Dass die Werte Ausschließung und Einschließung auch in der augenscheinlich offenen „Netzwerkgesellschaft“ fundamentale Bedeutung besitzen, macht Lieven de Cauter in seinem Beitrag deutlich. Er spricht von einer „Verkapsulierung der Gesellschaft“. In Anlehnung an Manuel Castells Studien über das Informationszeitalter geht er davon aus, dass der Aufstieg der Netzwerkgesellschaft nicht ohne eine sozialräumliche Polarisierung der globalen Ökonomie zu erklären sei. Was daraus resultiere, seien ganze an- und abgekoppelte Milieus oder gar Kontinente.

Der Hype um den Aufstieg der Netzwerkgesellschaft und die ihn begleitenden Huldigungen der globalen „Schwärme“ und „Ströme“ sei nur die eine Seite der Medaille. Was die Netzwerke ausmache, seien die Knotenpunkte – „wir leben nicht in Netzwerken, wir leben in Kapseln“ lautet seine Diagnose. Das führt uns zurück in eine Epoche, da das Außen, also die Welt außerhalb der Festung, unsicheres Gelände war.

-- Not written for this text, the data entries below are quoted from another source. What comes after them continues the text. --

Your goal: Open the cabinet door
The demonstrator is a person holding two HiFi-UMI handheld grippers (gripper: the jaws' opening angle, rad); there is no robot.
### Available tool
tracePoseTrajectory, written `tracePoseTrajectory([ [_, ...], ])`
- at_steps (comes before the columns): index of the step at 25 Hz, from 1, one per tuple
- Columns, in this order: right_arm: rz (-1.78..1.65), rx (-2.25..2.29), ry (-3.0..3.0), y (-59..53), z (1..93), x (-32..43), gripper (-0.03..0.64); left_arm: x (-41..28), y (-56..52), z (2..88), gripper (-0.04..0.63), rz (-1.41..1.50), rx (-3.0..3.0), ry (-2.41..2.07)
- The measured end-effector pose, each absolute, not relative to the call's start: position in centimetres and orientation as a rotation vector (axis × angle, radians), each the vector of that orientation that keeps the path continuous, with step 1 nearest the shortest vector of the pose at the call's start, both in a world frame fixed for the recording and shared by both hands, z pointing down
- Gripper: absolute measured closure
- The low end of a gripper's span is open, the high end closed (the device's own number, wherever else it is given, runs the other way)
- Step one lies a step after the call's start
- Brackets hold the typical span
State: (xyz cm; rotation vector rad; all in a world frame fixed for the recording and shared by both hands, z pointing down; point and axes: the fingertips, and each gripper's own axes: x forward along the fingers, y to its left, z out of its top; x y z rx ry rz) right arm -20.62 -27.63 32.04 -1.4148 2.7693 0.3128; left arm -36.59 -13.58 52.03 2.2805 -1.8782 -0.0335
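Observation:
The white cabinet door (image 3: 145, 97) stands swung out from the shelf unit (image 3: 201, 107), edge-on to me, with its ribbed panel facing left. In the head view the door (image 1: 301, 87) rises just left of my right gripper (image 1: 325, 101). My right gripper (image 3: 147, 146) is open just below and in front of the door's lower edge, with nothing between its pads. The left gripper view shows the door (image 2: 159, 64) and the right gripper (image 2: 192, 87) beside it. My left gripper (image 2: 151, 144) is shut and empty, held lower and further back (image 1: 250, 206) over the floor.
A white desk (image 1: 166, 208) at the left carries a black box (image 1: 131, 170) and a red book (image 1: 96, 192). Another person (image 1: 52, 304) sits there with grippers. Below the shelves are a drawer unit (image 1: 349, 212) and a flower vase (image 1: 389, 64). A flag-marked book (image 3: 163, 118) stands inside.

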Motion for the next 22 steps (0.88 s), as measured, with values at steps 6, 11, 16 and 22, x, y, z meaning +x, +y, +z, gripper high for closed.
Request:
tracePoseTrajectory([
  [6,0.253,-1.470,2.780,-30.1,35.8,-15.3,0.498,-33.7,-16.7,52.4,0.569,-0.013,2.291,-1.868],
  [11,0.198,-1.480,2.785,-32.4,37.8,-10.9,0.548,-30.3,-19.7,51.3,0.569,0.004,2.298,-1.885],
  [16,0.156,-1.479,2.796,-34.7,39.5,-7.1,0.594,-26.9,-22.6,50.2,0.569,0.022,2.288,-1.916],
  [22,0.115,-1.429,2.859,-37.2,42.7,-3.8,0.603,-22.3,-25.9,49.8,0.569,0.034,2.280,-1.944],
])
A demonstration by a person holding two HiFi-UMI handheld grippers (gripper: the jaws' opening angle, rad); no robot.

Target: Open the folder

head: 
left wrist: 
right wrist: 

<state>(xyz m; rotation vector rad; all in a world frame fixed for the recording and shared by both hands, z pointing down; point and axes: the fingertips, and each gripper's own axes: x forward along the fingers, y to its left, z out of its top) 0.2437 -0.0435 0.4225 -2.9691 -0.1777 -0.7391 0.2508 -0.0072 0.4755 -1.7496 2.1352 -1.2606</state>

Vom menschlichen Diener zum Internetserver

Die Unterscheidung von Zentrum und Peripherie hinterlässt also sehr wohl auch Spuren in der globalisierten Welt. Allerdings in dezentralisierter Weise. Zu einem ähnlichen Ergebnis kommen Charles Waldheim und Alan Berger in ihrem Beitrag über „Logistiklandschaften“ für die neueste Ausgabe der Zeitschrift Arch+ („Service-Architekturen“).

Lagerhallen-Ensembles und Viehfarmen im Niemandsland oder Landschaften des Konsums an Ausfallstraßen zwingen dazu, von einer Verschiebung dieses Verhältnisses zu sprechen. In diesem neuen Typ von Landschaft sei längst mehr wirtschaftliche Potenz als in der Stadt angesiedelt, womit Letztere zu einem peripheren Ort werde.

Der altehrwürdigen Stadt komme bloß noch symbolische Bedeutung zu. „Frontstage-Städte“ nennen Susan Nigra Snyder und Alex Wall diese Orte der repräsentativen Architektur und Kultur. Im Gegensatz zu den allein auf den Umschlag von Waren ausgerichteten „Backstage-Städten“. Dass auch im Haushalt hinter den Kulissen Dienstbarkeitsarchitekturen die Versorgung gewährleisten, weiß Markus Krajewski.

Er zeichnet die Entwicklung vom menschlichen Diener zum Internetserver nach. Und auch hier ist es der Knecht, der den Herrn beherrscht. Wer wissen möchte, wo die eigentlichen Machtzentren der Gegenwart liegen, sollte diesen Zeitschriften und ihrem Blick hinter die Kulissen folgen.